==== Given information

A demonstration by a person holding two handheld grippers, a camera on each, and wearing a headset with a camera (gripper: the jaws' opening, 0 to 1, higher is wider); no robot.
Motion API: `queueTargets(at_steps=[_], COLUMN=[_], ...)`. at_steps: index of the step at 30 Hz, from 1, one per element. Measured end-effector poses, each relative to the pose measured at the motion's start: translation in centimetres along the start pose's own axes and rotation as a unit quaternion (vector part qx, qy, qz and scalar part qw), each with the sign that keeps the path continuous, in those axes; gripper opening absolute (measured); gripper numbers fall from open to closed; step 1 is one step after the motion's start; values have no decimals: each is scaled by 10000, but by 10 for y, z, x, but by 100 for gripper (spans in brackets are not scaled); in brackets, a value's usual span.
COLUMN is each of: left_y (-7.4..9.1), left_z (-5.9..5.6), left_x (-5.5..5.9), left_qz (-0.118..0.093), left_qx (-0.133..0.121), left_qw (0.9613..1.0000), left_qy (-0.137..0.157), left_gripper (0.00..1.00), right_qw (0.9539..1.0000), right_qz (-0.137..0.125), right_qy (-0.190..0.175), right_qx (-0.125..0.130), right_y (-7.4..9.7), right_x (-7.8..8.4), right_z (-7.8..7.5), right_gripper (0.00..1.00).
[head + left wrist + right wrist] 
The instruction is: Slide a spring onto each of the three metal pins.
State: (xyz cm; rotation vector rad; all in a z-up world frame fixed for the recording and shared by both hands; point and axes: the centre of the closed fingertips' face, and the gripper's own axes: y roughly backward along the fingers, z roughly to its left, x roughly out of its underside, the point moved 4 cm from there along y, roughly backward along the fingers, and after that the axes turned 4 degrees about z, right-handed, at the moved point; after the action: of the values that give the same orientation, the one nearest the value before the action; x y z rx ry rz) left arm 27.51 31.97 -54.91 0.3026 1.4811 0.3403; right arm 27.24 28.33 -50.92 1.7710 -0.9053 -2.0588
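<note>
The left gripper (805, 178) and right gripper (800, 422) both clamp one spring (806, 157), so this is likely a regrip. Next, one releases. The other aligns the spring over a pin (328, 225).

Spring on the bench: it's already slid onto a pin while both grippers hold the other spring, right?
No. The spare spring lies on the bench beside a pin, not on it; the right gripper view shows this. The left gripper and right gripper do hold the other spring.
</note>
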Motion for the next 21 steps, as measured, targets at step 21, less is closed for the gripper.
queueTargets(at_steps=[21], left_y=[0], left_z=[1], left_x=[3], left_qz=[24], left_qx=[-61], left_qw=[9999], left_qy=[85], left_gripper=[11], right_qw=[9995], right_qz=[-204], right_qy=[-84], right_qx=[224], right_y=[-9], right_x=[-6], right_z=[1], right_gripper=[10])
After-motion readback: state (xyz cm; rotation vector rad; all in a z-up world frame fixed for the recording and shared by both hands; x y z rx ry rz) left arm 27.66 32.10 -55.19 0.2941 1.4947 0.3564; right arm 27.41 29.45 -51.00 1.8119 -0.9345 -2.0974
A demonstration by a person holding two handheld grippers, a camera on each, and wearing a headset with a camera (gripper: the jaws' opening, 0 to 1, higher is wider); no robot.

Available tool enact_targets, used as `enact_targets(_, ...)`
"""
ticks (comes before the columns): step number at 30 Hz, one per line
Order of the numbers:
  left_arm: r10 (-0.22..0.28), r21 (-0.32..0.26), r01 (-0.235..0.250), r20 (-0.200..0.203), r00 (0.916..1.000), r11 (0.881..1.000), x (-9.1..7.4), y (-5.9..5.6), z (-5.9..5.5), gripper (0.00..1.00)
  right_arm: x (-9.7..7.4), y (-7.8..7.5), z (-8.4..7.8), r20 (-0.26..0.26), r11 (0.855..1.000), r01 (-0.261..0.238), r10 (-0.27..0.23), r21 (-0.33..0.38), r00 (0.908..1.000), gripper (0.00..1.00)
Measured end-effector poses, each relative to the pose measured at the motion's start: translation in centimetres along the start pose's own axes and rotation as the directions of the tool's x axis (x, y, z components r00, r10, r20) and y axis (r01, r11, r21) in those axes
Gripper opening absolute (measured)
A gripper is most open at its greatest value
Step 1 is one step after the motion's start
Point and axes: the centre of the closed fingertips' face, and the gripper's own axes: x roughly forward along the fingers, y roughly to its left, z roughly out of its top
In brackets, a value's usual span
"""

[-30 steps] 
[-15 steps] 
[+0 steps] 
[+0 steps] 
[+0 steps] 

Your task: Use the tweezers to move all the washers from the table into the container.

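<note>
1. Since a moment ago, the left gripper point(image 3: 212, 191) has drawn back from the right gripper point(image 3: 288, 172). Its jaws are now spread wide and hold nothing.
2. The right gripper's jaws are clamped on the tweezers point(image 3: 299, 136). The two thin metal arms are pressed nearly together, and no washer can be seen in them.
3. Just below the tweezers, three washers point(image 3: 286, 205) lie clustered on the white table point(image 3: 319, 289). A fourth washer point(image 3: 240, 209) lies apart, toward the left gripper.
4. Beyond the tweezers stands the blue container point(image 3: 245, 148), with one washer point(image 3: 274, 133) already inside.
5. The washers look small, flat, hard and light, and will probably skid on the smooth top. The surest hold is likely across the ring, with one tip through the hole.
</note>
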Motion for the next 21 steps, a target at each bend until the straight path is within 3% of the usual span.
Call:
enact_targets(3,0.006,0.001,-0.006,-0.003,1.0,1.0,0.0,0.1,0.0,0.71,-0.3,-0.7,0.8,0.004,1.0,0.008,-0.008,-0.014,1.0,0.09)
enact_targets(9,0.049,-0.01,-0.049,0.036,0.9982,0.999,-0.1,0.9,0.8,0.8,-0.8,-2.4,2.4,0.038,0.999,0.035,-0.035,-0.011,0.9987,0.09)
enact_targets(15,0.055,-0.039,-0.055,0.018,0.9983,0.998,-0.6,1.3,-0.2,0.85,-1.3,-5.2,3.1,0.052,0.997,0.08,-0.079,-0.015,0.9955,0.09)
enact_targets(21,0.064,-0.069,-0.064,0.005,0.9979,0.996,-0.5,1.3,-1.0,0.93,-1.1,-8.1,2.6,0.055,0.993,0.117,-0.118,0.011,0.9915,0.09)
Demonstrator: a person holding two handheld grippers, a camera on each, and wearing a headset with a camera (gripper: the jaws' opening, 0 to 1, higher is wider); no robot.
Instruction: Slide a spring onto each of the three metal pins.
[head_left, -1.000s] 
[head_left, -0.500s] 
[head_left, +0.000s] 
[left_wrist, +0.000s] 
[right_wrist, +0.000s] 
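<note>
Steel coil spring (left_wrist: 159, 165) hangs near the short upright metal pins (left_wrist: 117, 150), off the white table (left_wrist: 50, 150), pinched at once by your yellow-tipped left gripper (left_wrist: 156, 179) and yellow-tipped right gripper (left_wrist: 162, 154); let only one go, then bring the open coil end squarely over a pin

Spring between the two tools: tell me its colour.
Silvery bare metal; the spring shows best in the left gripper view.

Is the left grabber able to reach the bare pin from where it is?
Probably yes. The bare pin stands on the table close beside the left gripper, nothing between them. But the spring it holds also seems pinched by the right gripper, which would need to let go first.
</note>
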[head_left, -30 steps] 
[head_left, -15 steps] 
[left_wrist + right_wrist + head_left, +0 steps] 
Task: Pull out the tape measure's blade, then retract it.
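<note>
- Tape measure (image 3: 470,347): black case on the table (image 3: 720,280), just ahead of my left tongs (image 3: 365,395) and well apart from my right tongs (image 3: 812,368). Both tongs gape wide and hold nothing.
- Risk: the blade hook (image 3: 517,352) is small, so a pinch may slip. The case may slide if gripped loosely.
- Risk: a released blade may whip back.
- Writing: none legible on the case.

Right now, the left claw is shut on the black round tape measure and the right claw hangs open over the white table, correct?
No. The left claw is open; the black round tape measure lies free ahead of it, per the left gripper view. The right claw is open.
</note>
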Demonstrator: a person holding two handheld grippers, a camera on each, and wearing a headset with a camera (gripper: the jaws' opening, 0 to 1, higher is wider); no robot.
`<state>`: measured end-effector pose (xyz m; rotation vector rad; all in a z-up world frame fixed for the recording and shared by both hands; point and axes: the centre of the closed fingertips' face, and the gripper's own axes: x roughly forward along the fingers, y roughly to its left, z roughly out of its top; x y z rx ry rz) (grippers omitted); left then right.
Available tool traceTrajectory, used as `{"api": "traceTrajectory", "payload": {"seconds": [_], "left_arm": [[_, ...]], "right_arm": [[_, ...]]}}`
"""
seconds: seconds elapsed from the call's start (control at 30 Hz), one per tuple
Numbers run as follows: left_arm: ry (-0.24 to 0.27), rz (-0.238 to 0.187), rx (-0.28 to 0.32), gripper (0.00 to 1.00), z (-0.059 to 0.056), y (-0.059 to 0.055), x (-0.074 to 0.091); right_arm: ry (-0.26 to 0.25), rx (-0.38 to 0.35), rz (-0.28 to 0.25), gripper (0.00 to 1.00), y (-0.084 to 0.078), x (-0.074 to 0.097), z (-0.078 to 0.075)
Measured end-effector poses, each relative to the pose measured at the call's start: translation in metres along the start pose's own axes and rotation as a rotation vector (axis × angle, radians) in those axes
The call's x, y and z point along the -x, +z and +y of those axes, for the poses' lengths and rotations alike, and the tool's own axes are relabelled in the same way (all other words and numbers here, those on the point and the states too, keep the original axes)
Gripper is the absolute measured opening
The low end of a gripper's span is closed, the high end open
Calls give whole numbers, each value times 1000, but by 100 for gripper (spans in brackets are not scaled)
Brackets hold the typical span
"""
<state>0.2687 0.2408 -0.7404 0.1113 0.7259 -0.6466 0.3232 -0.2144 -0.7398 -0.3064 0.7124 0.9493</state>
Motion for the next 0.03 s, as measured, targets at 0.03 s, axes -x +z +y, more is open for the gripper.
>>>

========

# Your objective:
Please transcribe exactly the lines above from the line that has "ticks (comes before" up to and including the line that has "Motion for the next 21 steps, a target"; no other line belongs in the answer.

# Response area:
ticks (comes before the columns): step number at 30 Hz, one per line
Order of the numbers:
  left_arm: r10 (-0.22..0.28), r21 (-0.32..0.26), r01 (-0.235..0.250), r20 (-0.200..0.203), r00 (0.916..1.000), r11 (0.881..1.000), x (-9.1..7.4), y (-5.9..5.6), z (-5.9..5.5), gripper (0.00..1.00)
  right_arm: x (-9.7..7.4), y (-7.8..7.5), z (-8.4..7.8), r20 (-0.26..0.26), r11 (0.855..1.000), r01 (-0.261..0.238), r10 (-0.27..0.23), r21 (-0.33..0.38), r00 (0.908..1.000), gripper (0.00..1.00)
Measured end-effector poses, each relative to the pose measured at the motion's start: translation in centimetres along the start pose's own axes and rotation as the directions of the tool's x axis (x, y, z components r00, r10, r20) and y axis (r01, r11, r21) in those axes
Gripper opening absolute (measured)
A gripper is most open at its greatest value
Step 1 is one step after the motion's start
Point and axes: the centre of the closed fingertips' face, and the gripper's own axes: x roughly forward along the fingers, y roughly to its left, z roughly out of its top
In brackets, a value's usual span
"""

[-30 steps] 
[-15 steps] 
[+0 steps] 
[+0 steps] 
[+0 steps] 

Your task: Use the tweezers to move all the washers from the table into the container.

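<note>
1. Since a moment ago, the left gripper point(image 3: 212, 191) has drawn back from the right gripper point(image 3: 288, 172). Its jaws are now spread wide and hold nothing.
2. The right gripper's jaws are clamped on the tweezers point(image 3: 299, 136). The two thin metal arms are pressed nearly together, and no washer can be seen in them.
3. Just below the tweezers, three washers point(image 3: 286, 205) lie clustered on the white table point(image 3: 319, 289). A fourth washer point(image 3: 240, 209) lies apart, toward the left gripper.
4. Beyond the tweezers stands the blue container point(image 3: 245, 148), with one washer point(image 3: 274, 133) already inside.
5. The washers look small, flat, hard and light, and will probably skid on the smooth top. The surest hold is likely across the ring, with one tip through the hole.
</note>
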Motion for the next 21 steps, a target at each bend until the straight path is within 3% of the usual span.

This exercise has nothing more to it.